As mentioned above, the efficacy of linaclotide has been demonstrated in two randomized, double-blind and placebo-controlled phase III multicenter clinical trials [14, 15]. However, the evidence suggests that clinical improvement in pain and bloating symptoms may not appear until after 4 weeks of treatment. Thus, physicians should periodically assess the need for continued treatment, and if patients have not experienced any improvement in their symptoms after 4 weeks of treatment, the benefit and risks of continuing treatment should be reconsidered. Hence, specific recommendations have been established to facilitate decision-making.

What Clinical Improvements Can Be Expected After Initiating Linaclotide Therapy?

The phase III linaclotide clinical trials showed a significant improvement in the frequency of spontaneous bowel movements from the first week of treatment onwards [1416]. However, pain and abdominal distension improved gradually, with partial relief after 4 weeks, while maximal effects were not observed until week 10 [1416].

When Are Follow-Up Visits Recommended After Initiating Linaclotide Treatment?

Based on the above, it seems reasonable to recommend that the first follow-up visit (or telephone interview) should take place 4 weeks after initiating the treatment and the second one after 3 months. Thereafter, physicians should periodically assess the need for continued treatment according to the individual patient.

What Clinical Variables Should Be Taken into Consideration at Each Control Visit?

  1. Tolerability and adherence.
  2. Bowel habits, with the expectation that a satisfactory and adequate stool frequency should be achieved by the first follow-up visit (week 4).
  3. Pain and abdominal distension would be expected to show some improvement by week 4; however, the peak analgesic effect would be expected from week 10 onwards, and therefore it would be better assessed at week 12.

If these clinical objectives have not been reached by week 12, drug withdrawal should be considered.
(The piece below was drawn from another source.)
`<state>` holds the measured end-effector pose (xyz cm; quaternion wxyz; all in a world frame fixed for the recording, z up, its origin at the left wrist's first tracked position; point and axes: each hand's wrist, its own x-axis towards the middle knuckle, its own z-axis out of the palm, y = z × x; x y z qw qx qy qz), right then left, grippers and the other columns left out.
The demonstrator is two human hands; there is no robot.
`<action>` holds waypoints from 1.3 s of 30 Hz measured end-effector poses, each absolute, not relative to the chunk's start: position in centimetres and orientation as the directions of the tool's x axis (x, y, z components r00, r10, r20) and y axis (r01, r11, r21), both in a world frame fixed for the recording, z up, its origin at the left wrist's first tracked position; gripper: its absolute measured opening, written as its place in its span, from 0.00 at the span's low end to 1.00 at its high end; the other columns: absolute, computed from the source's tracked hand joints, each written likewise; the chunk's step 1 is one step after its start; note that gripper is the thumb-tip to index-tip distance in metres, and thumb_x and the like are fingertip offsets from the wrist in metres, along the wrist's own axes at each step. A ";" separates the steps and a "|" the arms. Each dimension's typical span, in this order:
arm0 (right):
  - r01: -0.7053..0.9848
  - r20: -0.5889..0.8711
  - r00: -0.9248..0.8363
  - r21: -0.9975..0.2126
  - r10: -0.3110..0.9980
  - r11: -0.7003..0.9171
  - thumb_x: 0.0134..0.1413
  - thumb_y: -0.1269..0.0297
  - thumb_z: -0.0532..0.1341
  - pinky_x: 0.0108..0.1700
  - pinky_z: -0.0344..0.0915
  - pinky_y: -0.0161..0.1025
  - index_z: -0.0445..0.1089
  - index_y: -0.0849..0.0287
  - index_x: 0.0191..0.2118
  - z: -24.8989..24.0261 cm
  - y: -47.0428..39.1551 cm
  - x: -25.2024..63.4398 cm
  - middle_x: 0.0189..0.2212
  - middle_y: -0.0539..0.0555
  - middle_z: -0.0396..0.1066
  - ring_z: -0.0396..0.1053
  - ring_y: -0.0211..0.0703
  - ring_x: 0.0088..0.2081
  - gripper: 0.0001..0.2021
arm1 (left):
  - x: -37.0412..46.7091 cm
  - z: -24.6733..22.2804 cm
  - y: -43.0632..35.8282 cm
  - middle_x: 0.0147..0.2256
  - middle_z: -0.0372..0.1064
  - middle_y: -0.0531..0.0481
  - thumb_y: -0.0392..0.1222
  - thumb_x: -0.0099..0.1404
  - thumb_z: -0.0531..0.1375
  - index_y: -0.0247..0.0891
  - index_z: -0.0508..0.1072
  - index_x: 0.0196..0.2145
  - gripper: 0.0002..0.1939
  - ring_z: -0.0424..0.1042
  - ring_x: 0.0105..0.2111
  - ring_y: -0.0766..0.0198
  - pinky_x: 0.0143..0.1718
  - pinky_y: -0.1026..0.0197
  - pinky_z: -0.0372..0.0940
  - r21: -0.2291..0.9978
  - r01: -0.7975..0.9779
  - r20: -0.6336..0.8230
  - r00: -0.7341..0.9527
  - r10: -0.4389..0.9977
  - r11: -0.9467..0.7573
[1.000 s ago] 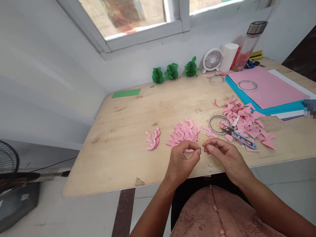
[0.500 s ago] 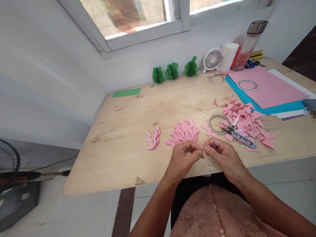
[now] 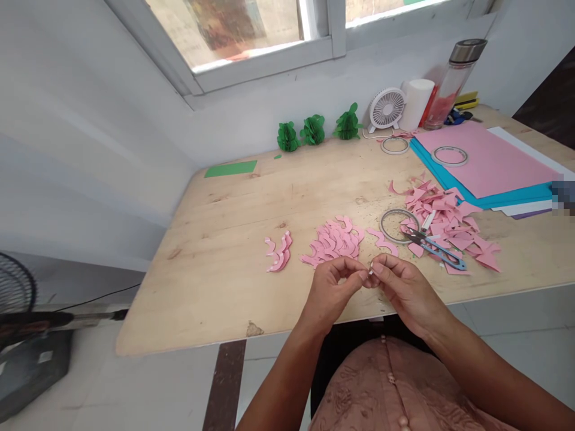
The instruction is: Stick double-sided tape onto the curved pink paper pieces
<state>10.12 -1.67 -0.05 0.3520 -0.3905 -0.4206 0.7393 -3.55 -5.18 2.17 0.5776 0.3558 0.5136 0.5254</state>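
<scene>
My left hand (image 3: 335, 287) and my right hand (image 3: 404, 287) meet fingertip to fingertip above the table's front edge. Both are closed in a pinch. A tiny whitish bit (image 3: 371, 271) shows between the fingertips, too small to name. Just beyond my left hand lies a heap of curved pink paper pieces (image 3: 335, 239). Left of it are a few more curved pieces with white spots (image 3: 283, 254). Near my right hand sit a tape roll (image 3: 383, 226), blue-handled snips (image 3: 442, 254) and a pile of pink scraps (image 3: 442, 209).
Three green paper shapes (image 3: 313, 130), a small white fan (image 3: 387, 109) and a glass bottle (image 3: 453, 90) stand along the wall. Coloured sheets (image 3: 489, 158) with a tape roll on top lie at the right. A green strip (image 3: 230, 169) lies at the back left.
The fingertips of both hands have shifted slightly against each other, and the whitish bit between them shows more clearly. The things on the table have not moved.
</scene>
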 end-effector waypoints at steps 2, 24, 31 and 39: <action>-0.191 -0.287 -0.439 -0.896 0.851 -0.400 0.49 0.55 0.64 0.35 0.54 0.38 0.66 0.58 0.25 -0.1 -1.7 10.1 0.22 0.48 0.61 0.57 0.39 0.29 0.13 | -3.5 2.1 -5.2 0.22 0.70 0.51 0.39 0.54 0.63 0.34 0.73 0.22 0.06 0.69 0.26 0.66 0.35 0.62 0.64 0.952 -0.229 -0.229 -0.097 0.969 0.202; -0.179 -0.290 -0.313 -0.917 0.904 -0.356 0.45 0.53 0.66 0.33 0.54 0.38 0.67 0.57 0.25 -0.2 -1.2 11.2 0.21 0.48 0.61 0.57 0.39 0.28 0.14 | -9.2 -1.0 -4.7 0.32 0.75 0.48 0.38 0.59 0.56 0.39 0.74 0.33 0.07 0.71 0.31 0.61 0.34 0.59 0.62 0.736 0.641 0.040 -0.366 0.930 0.221; -0.172 -0.291 -0.302 -0.920 0.908 -0.352 0.46 0.53 0.66 0.34 0.54 0.38 0.66 0.57 0.25 -0.2 -1.3 11.5 0.21 0.48 0.60 0.56 0.40 0.28 0.14 | -7.9 -1.2 -2.6 0.29 0.71 0.47 0.37 0.56 0.59 0.37 0.71 0.28 0.02 0.68 0.30 0.59 0.29 0.60 0.57 0.559 0.779 -0.006 -0.339 0.941 0.284; -0.170 -0.286 -0.310 -0.922 0.907 -0.349 0.47 0.53 0.65 0.34 0.53 0.38 0.66 0.57 0.24 -0.6 -1.3 11.4 0.21 0.47 0.60 0.56 0.39 0.28 0.14 | -7.6 -1.4 -2.9 0.28 0.70 0.49 0.35 0.57 0.56 0.38 0.65 0.24 0.05 0.67 0.29 0.62 0.28 0.62 0.56 0.591 0.749 -0.005 -0.368 0.930 0.299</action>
However, treatment adherence, lifestyle and dietary habit changes, and concomitant treatments should be evaluated before stopping the treatment as these factors might possibly affect linaclotide efficacy (e.g., opioids, neuroleptics or tricyclic antidepressants).

To assess its effectiveness in relieving constipation, bloating and pain in patients with IBS-C, the continuous use of linaclotide is recommended. To date, it is unclear whether linaclotide is suitable to treat unusual or sporadic disease outbreaks. Although the therapeutic response must be evaluated and agreed upon with the patient, it seems reasonable to recommend continuing the treatment until week 12 to have a chance to achieve the maximal clinical effect [22].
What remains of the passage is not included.